### YOUR OBJECTIVE
Count the lines in the listing below that hold the string "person". Reply with the number alone.

[DATASET EXCERPT — start]

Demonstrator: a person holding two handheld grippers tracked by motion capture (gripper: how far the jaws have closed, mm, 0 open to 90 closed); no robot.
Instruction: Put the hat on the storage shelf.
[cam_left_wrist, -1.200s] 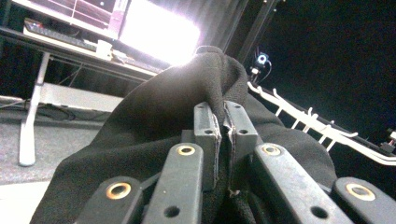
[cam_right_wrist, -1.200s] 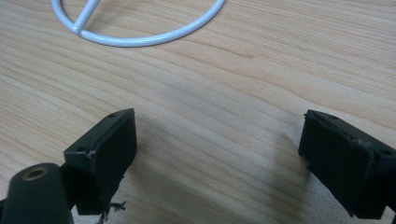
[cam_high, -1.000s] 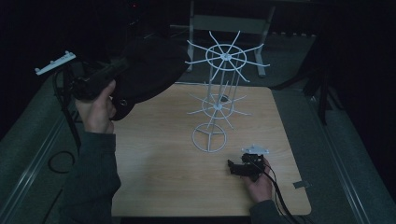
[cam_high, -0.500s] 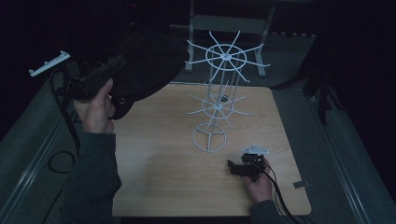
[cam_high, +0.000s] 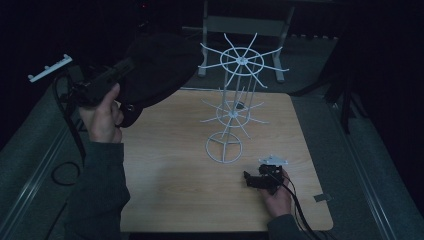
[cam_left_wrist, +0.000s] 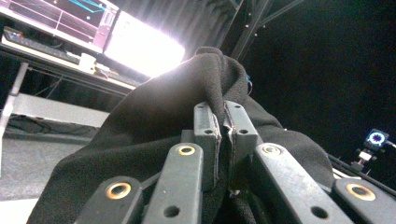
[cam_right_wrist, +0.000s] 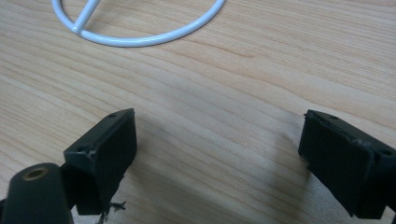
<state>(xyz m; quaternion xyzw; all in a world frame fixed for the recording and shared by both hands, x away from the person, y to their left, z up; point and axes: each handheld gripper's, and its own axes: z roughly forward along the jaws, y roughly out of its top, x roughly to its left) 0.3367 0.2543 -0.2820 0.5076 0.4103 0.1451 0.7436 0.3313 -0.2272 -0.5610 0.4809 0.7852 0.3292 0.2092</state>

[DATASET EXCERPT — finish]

### ANSWER TO THE EXERCISE
2